* [What you are asked to do]:
The word "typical" marks the lines to copy; find all of them in the entries below.

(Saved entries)

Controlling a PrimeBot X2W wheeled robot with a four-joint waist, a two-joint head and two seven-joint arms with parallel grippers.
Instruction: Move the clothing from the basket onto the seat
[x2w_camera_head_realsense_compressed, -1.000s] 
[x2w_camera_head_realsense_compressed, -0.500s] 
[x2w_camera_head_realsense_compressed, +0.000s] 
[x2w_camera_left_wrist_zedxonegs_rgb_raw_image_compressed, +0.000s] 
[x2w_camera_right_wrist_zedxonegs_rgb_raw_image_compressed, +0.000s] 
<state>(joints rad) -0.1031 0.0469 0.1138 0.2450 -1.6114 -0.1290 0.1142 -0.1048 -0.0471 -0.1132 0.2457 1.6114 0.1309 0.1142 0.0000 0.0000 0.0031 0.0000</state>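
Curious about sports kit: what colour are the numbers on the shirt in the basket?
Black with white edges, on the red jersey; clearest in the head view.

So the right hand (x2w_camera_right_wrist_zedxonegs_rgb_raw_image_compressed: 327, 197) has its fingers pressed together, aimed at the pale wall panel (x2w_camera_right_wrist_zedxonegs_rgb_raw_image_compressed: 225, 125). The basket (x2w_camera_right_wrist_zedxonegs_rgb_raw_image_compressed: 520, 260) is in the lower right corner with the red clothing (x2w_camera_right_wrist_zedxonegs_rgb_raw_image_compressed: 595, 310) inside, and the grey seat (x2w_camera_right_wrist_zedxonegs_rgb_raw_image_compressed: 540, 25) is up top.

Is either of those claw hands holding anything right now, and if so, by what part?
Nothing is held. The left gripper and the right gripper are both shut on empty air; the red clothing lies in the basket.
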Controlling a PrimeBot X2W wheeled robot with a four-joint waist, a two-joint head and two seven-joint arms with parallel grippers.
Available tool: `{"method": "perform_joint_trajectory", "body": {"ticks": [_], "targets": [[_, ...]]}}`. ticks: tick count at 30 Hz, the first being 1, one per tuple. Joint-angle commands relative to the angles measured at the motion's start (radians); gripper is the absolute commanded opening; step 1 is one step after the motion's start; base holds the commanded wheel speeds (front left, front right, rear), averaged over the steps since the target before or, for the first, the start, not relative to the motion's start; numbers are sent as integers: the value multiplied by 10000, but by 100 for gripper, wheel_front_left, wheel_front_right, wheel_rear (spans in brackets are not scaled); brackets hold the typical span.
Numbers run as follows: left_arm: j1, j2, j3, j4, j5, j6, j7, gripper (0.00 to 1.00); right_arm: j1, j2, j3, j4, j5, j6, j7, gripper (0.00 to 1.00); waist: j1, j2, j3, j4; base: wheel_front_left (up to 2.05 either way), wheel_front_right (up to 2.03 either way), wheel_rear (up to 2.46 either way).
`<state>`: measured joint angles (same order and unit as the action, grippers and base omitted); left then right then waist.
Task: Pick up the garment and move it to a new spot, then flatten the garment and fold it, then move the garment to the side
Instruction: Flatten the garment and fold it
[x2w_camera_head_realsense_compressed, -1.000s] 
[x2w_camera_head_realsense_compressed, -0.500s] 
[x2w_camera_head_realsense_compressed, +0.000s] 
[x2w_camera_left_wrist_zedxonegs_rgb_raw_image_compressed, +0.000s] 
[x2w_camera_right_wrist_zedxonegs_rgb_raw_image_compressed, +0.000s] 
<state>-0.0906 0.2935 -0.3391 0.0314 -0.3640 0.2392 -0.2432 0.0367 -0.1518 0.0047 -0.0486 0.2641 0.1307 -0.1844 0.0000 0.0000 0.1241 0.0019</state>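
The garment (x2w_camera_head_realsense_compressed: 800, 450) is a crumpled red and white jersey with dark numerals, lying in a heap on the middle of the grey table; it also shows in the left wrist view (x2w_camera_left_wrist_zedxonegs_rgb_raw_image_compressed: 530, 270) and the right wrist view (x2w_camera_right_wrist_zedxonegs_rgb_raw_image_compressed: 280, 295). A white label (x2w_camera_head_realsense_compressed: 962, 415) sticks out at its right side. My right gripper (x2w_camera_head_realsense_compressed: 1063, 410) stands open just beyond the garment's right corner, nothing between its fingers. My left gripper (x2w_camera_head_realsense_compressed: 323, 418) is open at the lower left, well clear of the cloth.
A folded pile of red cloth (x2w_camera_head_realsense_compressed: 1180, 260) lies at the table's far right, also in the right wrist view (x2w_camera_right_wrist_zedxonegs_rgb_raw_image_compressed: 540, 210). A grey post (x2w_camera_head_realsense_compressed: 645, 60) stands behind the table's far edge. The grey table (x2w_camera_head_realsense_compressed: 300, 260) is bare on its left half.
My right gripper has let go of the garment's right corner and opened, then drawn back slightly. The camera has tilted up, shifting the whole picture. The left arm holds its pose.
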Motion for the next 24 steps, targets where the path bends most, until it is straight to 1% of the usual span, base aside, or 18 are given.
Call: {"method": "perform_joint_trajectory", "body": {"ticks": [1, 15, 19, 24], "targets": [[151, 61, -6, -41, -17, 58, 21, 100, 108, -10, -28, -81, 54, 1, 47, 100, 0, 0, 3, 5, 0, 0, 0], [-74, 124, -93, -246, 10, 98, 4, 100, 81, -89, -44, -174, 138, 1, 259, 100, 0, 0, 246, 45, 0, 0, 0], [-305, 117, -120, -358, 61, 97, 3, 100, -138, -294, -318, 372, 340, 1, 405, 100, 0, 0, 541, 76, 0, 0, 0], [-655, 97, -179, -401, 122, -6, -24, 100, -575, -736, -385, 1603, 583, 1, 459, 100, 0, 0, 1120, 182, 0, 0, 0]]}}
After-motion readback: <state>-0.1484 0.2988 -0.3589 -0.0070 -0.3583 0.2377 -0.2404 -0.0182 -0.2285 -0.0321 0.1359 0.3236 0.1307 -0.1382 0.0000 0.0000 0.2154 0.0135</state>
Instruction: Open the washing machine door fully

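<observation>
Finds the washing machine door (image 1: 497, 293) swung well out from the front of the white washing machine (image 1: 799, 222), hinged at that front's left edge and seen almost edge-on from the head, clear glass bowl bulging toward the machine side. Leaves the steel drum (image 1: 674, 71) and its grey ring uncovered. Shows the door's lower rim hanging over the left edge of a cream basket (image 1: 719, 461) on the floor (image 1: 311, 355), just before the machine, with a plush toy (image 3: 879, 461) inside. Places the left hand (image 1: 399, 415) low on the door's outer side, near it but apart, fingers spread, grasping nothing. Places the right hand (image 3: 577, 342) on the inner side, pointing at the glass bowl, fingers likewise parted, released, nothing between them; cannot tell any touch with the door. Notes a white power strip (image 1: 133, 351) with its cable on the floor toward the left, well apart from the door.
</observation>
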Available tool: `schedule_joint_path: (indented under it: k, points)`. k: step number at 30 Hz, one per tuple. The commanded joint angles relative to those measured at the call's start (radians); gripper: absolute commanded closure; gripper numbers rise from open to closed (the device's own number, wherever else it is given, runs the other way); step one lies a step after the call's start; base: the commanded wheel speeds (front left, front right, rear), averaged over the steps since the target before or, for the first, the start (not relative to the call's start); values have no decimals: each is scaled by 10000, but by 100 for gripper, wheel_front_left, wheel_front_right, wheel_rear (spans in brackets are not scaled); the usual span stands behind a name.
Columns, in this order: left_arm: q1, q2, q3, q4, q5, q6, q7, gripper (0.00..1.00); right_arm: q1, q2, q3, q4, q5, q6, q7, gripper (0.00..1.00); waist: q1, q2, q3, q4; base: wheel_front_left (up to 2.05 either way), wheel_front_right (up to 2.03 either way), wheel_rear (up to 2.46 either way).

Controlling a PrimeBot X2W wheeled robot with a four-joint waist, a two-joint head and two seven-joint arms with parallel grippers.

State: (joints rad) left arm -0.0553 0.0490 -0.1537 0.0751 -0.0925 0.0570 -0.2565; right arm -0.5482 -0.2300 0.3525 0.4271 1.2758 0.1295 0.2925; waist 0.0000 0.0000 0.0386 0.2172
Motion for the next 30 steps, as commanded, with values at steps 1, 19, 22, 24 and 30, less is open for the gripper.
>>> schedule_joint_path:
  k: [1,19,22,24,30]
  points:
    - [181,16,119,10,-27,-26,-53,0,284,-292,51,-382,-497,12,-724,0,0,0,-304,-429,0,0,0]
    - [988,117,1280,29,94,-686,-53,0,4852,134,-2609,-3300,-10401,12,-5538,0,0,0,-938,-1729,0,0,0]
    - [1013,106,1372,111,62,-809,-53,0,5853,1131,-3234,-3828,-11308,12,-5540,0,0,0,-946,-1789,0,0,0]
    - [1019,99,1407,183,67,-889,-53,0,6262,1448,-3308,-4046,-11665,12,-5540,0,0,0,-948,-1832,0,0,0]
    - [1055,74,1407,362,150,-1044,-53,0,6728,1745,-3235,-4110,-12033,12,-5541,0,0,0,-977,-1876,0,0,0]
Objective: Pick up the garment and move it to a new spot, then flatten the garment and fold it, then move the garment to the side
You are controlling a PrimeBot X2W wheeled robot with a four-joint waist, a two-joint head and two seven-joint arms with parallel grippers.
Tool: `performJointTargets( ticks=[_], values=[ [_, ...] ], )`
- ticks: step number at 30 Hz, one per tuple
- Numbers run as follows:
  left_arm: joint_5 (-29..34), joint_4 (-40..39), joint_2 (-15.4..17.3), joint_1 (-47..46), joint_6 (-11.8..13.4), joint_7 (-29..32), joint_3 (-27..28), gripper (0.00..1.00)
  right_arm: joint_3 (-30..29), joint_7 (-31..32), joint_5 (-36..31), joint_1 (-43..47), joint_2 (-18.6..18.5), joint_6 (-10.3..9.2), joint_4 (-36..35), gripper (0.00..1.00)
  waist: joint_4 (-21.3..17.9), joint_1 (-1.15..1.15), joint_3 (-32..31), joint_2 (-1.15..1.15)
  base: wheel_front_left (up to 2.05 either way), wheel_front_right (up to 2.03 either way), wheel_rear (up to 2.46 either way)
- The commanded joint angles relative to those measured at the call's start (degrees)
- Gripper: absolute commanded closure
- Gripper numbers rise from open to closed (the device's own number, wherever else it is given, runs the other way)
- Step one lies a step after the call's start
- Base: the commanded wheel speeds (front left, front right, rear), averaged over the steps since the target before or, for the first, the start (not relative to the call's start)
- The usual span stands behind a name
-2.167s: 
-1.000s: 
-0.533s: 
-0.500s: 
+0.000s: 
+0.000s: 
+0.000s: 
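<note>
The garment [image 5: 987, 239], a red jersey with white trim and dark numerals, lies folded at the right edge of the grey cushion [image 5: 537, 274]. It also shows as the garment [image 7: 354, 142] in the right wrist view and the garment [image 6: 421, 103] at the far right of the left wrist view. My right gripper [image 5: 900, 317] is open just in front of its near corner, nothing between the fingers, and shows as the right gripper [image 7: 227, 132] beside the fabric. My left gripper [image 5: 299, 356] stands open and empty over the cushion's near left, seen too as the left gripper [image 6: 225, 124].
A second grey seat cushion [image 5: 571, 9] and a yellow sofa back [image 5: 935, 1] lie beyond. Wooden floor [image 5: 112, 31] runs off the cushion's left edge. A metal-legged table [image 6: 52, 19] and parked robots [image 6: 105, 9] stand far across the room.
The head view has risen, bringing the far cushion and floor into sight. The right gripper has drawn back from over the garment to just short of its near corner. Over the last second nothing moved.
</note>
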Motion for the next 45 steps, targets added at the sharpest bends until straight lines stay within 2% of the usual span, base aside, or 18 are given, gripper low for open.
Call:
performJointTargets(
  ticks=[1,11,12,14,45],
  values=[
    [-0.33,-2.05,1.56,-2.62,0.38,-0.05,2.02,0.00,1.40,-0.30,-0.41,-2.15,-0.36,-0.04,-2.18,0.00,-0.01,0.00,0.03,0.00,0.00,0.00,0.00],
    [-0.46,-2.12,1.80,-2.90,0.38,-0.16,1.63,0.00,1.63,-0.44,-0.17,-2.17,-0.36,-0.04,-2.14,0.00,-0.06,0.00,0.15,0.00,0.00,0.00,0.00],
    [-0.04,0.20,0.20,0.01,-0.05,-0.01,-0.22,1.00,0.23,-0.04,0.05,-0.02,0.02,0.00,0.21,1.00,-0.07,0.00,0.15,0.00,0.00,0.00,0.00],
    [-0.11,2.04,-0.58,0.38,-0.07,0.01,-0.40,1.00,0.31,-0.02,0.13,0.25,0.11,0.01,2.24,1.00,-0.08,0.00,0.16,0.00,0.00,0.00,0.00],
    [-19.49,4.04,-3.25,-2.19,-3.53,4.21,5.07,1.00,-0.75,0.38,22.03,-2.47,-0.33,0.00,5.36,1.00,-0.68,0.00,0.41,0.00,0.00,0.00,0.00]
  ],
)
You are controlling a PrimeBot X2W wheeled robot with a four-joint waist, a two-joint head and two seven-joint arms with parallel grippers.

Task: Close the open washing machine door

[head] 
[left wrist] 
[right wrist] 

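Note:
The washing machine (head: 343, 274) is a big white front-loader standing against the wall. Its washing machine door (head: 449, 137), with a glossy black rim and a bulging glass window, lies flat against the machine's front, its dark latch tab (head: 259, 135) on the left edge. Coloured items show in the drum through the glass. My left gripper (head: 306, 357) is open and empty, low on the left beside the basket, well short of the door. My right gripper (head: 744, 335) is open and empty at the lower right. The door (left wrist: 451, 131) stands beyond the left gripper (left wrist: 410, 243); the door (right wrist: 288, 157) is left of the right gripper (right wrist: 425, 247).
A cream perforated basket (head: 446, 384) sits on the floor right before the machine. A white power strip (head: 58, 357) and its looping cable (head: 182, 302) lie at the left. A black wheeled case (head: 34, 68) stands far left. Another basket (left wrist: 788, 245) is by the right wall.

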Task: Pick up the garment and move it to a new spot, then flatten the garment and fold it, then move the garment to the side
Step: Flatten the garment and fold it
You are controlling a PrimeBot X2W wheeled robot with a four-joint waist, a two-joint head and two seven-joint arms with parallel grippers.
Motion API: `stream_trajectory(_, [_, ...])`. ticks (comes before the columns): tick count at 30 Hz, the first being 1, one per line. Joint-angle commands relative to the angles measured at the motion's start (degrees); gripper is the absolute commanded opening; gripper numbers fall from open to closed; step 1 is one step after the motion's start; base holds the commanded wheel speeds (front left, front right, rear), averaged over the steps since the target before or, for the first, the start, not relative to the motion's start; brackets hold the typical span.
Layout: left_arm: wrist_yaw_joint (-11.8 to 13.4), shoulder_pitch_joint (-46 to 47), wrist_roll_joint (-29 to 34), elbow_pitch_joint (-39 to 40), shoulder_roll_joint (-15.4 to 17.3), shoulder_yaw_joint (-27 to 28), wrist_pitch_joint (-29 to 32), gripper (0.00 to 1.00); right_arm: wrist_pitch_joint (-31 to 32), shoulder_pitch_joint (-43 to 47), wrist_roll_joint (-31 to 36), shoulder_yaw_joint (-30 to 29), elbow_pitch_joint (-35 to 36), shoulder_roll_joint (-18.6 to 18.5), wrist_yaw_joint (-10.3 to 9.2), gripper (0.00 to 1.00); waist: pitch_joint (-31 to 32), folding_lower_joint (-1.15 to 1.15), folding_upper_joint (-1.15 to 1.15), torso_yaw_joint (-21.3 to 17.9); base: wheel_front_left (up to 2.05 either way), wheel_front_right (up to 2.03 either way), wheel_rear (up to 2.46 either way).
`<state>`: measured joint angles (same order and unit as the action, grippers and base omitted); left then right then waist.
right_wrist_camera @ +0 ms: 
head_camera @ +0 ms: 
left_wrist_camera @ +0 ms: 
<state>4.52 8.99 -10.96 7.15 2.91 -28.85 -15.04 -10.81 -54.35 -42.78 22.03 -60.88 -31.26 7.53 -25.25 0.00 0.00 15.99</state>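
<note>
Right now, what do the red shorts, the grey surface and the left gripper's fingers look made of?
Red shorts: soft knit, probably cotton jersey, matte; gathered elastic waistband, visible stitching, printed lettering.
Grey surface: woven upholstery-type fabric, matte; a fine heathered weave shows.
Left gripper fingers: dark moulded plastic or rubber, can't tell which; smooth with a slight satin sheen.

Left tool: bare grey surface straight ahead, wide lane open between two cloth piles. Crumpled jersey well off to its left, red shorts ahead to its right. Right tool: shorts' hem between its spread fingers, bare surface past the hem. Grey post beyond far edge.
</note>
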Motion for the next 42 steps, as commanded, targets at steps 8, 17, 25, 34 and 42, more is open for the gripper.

* [Result of the task]:
Available tool: `{"method": "perform_joint_trajectory", "body": {"ticks": [_], "targets": [[_, ...]]}}`. ticks: tick count at 30 Hz, the first being 1, one per tuple. Joint-angle commands relative to the angles measured at the motion's start (radians); gripper is the absolute commanded opening; step 1 is one step after the motion's start; base holds the commanded wheel speeds (front left, front right, rear), averaged over the steps since the target before or, for the first, the start, not relative to the motion's start; numbers are sent as integers: the value multiplied by 10000, but by 100 for gripper, wheel_front_left, wheel_front_right, wheel_rear (spans in brackets are not scaled); brackets hold the typical span.
Motion API: `stream_trajectory(_, [_, ...])`. ticks (comes before the columns): tick count at 30 Hz, the first being 1, one per line. Joint-angle commands relative to the angles measured at the motion's start (degrees); gripper is the absolute commanded opening; gripper numbers fall from open to closed; step 1 is one step after the motion's start; base holds the commanded wheel speeds (front left, front right, rear), averaged over the steps since the target before or, for the first, the start, not relative to the motion's start; brackets hold the typical span.

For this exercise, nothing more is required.